Os incorrigíveis morfológicos, sejam adversários políticos ou serial killers, vão para Ushuaia, e suas teorias científicas, apesar de "rebuscadas", são bem aceitas pela direita porque carregam a ideia de inatismo, justificando o ajuste de sentenças a existência destes mesmos fatores implica a “defesa social”, entendida como a neutralização do perigo para a sociedade representado por aqueles indivíduos que não conseguem “controlar” as suas tendências criminosas. Esta posição nativista não traz nenhum problema à questão da idade, da inimputabilidade do sujeito: não importa quantos anos ele tenha, no momento oportuno ele matará, cometerá um crime. Portanto, decorre logicamente dos seus postulados que todos os criminosos são responsáveis e quanto mais jovens forem, melhor: maior será a responsabilidade social do seu confinamento. Tal como nos debates atuais, em 2024, sobre a redução da idade de imputabilidade do governo Milei, não importa a idade, essa pessoa não terá futuro e quanto mais cedo a sua vida for abreviada, é presa, é estigmatizada, melhor.
A direita acredita na inatuidade, um pobre será sempre pobre, um criminoso será sempre um criminoso, um subversivo será sempre subversivo. Não adianta ajudar os pobres, o criminoso deve ser preso o mais rápido possível, o subversivo deve mandar prender os seus filhos.

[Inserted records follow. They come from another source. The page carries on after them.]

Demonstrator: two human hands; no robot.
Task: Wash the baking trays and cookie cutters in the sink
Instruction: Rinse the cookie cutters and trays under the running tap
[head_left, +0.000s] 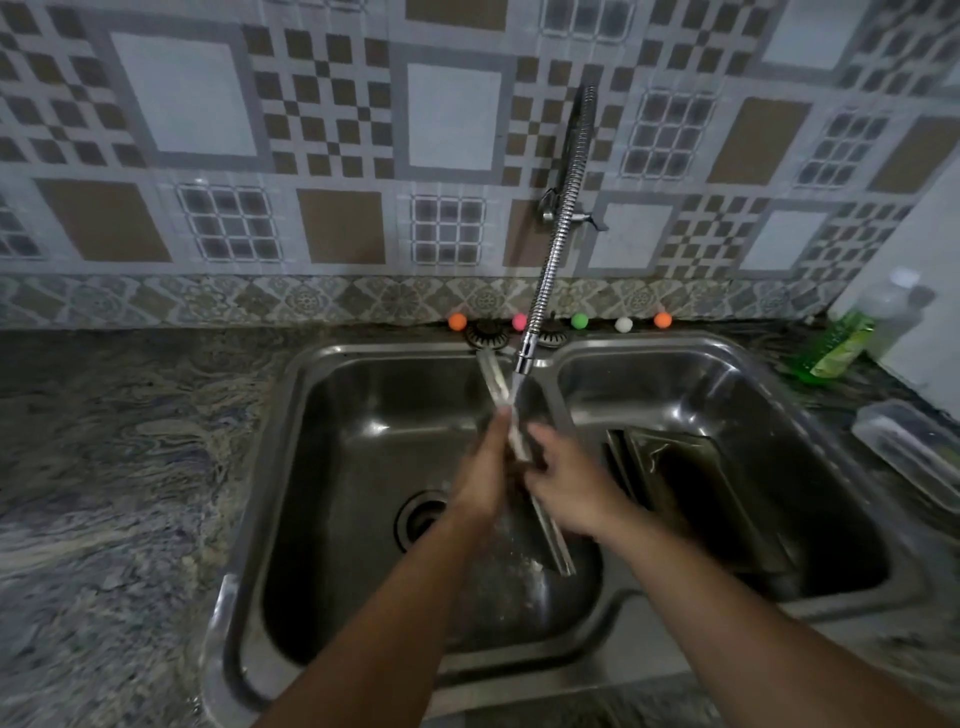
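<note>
The faucet hose (558, 228) hangs over the sink divider (571, 415) (right basin holds trays (691, 483)).

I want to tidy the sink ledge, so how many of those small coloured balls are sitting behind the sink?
5 small coloured balls, in a row along the ledge: orange ball, pink ball partly behind the coiled metal tap hose, green ball, white ball, orange ball. The hose may hide more.

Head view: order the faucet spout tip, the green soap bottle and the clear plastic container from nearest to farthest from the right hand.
From the right hand:
1. Faucet spout tip, just above and slightly left, over the left basin.
2. Clear plastic container, on the counter right of the sink.
3. Green soap bottle, back right corner by the wall.
</note>
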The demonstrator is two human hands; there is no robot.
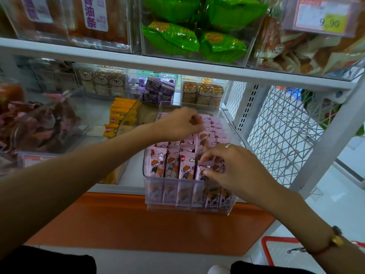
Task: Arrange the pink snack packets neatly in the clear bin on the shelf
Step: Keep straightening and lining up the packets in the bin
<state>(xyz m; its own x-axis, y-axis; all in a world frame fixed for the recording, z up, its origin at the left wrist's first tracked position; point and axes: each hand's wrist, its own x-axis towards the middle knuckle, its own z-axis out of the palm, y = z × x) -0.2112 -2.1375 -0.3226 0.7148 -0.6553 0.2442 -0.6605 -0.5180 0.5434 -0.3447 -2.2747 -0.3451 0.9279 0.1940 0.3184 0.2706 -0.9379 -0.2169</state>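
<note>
The snack packets are pale pink, printed with a cartoon child with orange hair, a red balloon and white clouds. Their bin is clear plastic, and the shelf is white with an orange front panel below. Green packets fill a bin above; yellow-orange packets and purple boxes sit further back. The basket on the floor has a red rim.

light: even, soft indoor, brightest off the pale floor at 3 o'clock | shadows: faint under my arms | glare: sheen on green foil snack bags at 12 | blur: red-bordered price tag at 1, dark pink bags at 9 | distortion: white metal shelf edge bows
</note>
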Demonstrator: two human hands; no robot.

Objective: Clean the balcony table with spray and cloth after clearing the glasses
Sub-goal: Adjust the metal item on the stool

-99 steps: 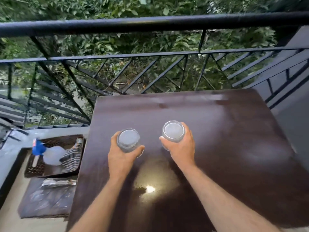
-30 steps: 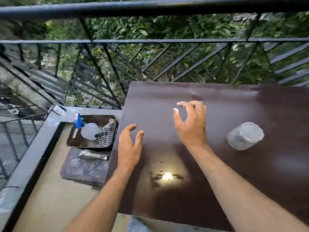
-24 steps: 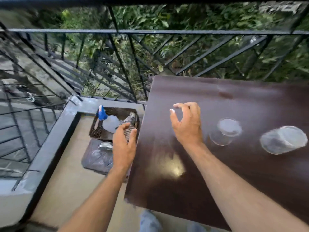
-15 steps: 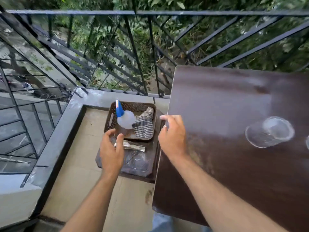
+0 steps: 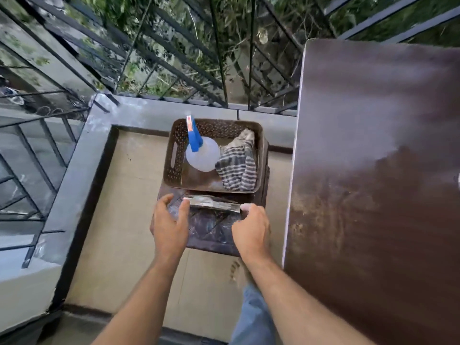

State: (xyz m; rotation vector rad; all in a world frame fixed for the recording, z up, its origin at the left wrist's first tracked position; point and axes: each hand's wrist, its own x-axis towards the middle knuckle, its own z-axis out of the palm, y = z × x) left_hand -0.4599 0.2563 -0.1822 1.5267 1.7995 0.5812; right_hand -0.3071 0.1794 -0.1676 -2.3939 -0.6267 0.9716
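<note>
A white spray bottle (image 5: 202, 153) with a blue trigger head lies in a brown perforated basket (image 5: 174, 155), beside a grey striped cloth (image 5: 237, 168). The basket rests on a dark stool (image 5: 211, 230) left of the dark brown table (image 5: 373, 183). My left hand (image 5: 169, 225) and my right hand (image 5: 251, 230) hover over the stool's near half, fingers apart, holding nothing. A sliver of one glass (image 5: 458, 181) shows at the right edge of the frame.
A crumpled silvery wrapper (image 5: 214, 204) lies on the stool between my hands and the basket. A black metal railing (image 5: 174, 61) and a grey concrete curb (image 5: 139, 113) bound the balcony floor. My jeans leg (image 5: 251, 317) shows below.
Both hands let go of the glasses on the table and moved left and down to the stool. My view swung left, so the glasses slid out of frame.
</note>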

Trata-se de “história ambiental”, onde o ser humano e o meio ambiente têm uma relação de erosão mútua, uma forma de invisibilizar os atos políticos que eles próprios realizaram para tornar as questões assim.
Para uma parte da população, a redução da idade de imputabilidade nada tem a ver com o empobrecimento da maioria da população, pelo que a direita dominante construirá mais uma vez prisões siberianas, um lugar para enviar todos os que não correspondem finalmente com sua maneira de pensar.
O presídio de Ushuaia foi um presídio idealizado pela direita no final do século XX. Enquanto estava preso, ele fez sua terra natal. Os direitos do século XXI, os de Macri e Milei, enquanto aprisionam, empobrecem. E o pior, estão esgotados.